Jenkins ran a palm over his head stubble. “I think some people would say he’s lucky. And they’d also say it was bad form, working another team’s case. But what really pissed the task force off were the department’s press releases. McIlroy looked like a lone hero.”
“And we know how that must’ve gone over.” Ellie thought of the barbs about McIl-Mulder she’d overheard among older detectives. She wasn’t sure which seemed to bother them more – his supposedly half-baked theories or the astonishing coincidence that the press always seemed to have a heads-up on the inner workings of his investigations.
Jenkins shrugged. “He’s still the favored boy there, at least with the brass. But he’s got a reputation – well, it sounds like you’ve heard about it. I could tell them I need you here. I can keep my own people when I need to.”
“No, sir. If I can help there and come back when I’m through, that’s what I’d like to do.”
“I didn’t have a doubt in my mind that you’d say precisely that.” He handed her a slip of paper with McIlroy’s name and an address scrawled on it. The tell in his jaw was gone. Ellie took it as a sign of something Jenkins would never say aloud – he had been worried about her ability to handle the scrutiny that would come with the assignment, but he no longer was.

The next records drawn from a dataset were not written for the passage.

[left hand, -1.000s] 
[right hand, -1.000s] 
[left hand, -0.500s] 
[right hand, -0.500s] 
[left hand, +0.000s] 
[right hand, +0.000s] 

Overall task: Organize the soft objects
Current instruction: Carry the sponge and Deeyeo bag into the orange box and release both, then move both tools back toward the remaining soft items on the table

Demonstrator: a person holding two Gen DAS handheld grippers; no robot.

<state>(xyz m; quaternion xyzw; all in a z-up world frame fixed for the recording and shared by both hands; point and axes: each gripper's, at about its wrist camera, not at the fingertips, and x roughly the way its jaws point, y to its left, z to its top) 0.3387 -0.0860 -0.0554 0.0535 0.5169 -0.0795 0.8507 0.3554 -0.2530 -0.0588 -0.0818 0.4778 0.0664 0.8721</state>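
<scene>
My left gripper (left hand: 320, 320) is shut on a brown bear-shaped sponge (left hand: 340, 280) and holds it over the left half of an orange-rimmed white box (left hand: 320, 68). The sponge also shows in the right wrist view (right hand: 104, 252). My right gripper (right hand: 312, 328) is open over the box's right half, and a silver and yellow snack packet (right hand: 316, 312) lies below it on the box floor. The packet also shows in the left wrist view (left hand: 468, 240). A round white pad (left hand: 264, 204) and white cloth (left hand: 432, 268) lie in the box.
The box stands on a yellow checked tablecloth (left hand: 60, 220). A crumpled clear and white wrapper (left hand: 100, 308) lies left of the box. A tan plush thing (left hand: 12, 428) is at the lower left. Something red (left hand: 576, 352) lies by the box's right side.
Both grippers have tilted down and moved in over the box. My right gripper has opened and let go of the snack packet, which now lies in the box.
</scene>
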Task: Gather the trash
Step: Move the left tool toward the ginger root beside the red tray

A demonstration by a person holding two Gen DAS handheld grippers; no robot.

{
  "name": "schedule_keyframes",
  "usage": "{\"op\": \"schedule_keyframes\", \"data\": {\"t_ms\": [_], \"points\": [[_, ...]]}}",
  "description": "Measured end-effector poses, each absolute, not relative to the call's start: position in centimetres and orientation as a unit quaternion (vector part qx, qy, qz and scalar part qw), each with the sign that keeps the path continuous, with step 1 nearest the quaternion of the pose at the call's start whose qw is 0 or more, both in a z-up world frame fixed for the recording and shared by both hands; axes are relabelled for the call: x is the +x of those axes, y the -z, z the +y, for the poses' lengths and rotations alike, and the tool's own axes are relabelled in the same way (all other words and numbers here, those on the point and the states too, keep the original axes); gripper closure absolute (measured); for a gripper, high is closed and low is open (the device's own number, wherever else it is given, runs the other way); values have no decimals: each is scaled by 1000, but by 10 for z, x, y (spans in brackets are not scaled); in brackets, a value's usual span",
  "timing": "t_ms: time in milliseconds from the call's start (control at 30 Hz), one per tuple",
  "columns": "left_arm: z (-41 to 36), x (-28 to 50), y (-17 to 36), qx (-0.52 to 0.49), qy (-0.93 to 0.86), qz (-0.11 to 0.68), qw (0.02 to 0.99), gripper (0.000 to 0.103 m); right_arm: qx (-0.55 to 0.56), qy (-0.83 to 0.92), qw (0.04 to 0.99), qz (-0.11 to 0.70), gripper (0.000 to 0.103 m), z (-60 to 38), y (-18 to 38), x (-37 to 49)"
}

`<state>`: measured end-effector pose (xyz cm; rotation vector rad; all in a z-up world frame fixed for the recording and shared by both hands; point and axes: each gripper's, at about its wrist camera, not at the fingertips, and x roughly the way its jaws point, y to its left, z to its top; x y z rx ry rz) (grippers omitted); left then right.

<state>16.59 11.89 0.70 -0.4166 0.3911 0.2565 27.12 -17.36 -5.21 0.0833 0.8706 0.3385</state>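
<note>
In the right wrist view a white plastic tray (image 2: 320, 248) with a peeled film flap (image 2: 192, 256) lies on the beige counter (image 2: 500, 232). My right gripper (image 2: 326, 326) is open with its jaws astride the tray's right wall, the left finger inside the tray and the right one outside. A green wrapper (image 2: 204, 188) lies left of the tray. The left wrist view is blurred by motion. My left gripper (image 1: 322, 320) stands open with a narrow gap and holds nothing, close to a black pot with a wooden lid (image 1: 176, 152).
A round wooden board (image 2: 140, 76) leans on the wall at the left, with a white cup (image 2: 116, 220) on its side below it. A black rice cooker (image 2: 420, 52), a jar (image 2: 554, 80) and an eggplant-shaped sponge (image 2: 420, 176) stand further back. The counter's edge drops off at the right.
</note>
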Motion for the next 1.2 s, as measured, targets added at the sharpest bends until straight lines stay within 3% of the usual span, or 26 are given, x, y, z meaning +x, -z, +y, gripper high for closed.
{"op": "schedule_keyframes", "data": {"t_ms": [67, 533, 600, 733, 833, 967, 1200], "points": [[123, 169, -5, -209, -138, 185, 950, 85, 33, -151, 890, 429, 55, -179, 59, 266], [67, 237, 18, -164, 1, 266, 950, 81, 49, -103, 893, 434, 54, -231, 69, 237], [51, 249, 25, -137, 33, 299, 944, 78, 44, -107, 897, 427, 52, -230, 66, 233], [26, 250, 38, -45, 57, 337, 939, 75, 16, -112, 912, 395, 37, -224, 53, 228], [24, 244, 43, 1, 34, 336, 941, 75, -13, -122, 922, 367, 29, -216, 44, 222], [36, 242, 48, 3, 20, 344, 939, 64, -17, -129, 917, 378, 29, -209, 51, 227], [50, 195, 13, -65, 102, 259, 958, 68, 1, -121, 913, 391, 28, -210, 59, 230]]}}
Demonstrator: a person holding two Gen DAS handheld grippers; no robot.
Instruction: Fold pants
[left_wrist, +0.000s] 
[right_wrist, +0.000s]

It took Ellie only ten minutes and one box to pack up her desk, and the box was only half full. A picture with her mom and brother taken two Thanksgivings ago back in Wichita, a handful of hair clips, her favorite water glass, a jar of Nutella, a spoon, a cigarette lighter, and the potpourri of pens, Post-its, Jolly Ranchers, and other crap that fell out of her top desk drawer. That was it. All she had gathered in thirteen months.